The pair will likely keep rising as bulls target the next key resistance level at 1.3900.
Buy the GBP/USD and set a take-profit at 1.3900.
Add a stop-loss at 1.3700.
Timeline: 1-2 days.
Set a sell-stop at 1.3780 and a take-profit at 1.3600.
Add a stop-loss at 1.3850.
The GBP/USD rose to the highest level in more than a week ahead of the latest US consumer confidence data and Federal Reserve interest rate decision. The pair rose to 1.3820, which is about 1.83% above the lowest level last week.
Fed and US Consumer Confidence
The biggest catalyst for the GBP/USD this week is the Fed decision that is scheduled for Wednesday. The bank is expected to leave interest rates unchanged at the current range of between 0% and 0.25%. Further, the Fed is expected to maintain its quantitative asset purchases intact at the pace of $120 billion per month.

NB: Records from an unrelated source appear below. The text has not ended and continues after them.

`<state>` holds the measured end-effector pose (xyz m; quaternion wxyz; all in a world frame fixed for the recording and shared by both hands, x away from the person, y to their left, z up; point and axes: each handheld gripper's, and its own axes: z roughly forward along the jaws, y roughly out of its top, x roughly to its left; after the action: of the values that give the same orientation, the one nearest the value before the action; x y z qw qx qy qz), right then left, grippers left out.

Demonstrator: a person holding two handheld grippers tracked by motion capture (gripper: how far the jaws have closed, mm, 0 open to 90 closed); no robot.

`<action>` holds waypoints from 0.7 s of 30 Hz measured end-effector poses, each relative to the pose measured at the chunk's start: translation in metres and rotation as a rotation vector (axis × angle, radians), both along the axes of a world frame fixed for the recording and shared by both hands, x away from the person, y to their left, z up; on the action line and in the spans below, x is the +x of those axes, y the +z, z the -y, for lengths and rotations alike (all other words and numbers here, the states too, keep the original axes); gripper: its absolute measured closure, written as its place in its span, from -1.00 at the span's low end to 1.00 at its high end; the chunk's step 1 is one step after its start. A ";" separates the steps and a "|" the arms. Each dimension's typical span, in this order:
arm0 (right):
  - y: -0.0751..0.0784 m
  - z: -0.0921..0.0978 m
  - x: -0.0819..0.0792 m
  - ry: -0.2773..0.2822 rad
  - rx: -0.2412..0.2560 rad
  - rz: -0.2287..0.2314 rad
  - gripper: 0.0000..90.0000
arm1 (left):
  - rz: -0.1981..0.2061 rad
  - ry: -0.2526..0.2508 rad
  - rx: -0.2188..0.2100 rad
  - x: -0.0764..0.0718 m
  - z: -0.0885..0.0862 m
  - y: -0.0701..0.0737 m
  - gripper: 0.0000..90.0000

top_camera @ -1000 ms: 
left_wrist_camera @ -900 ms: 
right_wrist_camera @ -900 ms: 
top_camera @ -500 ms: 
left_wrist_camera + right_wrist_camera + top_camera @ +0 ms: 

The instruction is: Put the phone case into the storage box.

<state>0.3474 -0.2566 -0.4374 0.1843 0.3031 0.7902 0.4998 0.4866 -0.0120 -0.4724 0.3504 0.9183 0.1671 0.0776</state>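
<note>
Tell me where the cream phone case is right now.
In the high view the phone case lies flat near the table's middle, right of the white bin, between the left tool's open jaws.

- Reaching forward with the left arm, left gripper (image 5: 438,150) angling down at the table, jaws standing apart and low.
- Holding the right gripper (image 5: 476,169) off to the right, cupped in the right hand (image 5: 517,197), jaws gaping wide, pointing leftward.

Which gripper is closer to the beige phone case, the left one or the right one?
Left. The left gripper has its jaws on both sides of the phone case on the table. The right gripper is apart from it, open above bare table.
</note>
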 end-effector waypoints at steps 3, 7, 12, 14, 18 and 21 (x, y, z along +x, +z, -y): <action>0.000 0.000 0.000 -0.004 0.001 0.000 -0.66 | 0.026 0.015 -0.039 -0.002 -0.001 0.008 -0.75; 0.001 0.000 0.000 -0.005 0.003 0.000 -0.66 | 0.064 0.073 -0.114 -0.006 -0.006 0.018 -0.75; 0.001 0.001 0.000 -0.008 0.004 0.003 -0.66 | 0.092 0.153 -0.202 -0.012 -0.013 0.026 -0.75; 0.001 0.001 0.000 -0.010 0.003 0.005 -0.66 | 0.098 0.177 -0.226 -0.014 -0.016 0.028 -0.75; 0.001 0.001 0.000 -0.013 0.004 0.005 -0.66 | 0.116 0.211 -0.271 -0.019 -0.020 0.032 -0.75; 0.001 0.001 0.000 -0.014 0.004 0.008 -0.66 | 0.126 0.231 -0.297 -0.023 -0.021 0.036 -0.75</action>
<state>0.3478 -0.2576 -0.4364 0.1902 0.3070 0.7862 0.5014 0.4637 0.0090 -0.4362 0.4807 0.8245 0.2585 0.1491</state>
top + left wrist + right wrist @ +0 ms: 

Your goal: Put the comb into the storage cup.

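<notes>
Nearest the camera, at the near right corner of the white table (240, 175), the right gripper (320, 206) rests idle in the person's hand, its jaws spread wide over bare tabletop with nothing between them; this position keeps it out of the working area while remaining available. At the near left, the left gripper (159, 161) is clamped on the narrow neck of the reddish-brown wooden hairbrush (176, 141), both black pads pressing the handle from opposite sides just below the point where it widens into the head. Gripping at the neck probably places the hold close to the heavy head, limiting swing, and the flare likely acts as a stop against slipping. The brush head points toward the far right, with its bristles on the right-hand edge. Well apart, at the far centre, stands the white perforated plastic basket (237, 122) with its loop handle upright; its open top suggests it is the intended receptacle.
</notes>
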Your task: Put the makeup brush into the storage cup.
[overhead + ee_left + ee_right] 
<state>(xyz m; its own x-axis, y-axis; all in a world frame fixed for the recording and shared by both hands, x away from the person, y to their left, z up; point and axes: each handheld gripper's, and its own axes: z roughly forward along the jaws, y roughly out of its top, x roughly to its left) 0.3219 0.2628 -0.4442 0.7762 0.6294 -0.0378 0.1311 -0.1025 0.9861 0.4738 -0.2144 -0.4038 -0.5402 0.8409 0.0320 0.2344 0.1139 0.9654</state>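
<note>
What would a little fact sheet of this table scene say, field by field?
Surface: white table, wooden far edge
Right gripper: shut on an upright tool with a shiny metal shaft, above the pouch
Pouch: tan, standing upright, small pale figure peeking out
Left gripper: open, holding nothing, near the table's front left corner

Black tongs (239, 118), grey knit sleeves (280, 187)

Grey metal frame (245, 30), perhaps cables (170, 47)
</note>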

The key point to watch tomorrow will be the language used by the Fed and Jerome Powell. This language will likely provide more clues about the future of asset purchases in the US. In the previous statements, Jerome Powell has insisted that the bank will maintain its policy since the current resurgence of the economy is temporary.
The recent resurgence of COVID-19 cases in the US will probably give the Fed cover to maintain its monetary policy framework. In the past few weeks, the number of COVID cases has jumped in almost all states, pushing health officials to consider a new mask mandate.
The GBP/USD will also react to the latest US consumer confidence data scheduled for later today. The data is expected to show that confidence declined from 127.3 to 123.9 in July. This decline is possibly because of the recent rising of COVID cases even among the vaccinated. Other numbers that will move the pair this week are the durable goods orders scheduled for later today and US GDP numbers set for Thursday.
Further, the GBP/USD is also reacting to the latest developments on Brexit. On Monday, the European Union published some policies that the UK says are inadequate about Northern Ireland.
GBP/USD Technical Analysis
The GBP/USD has bounced back substantially in the past few days. Along the way, it has moved above the 25-day and 50-day moving averages. It has also formed an inverse head and shoulders pattern while the Stochastic oscillator has moved above the overbought level. The pair has also risen above the Ichimoku cloud. Therefore, it will likely keep rising as bulls target the next key resistance level at 1.3900. On the flip side, a drop below 1.3740 will invalidate this price action.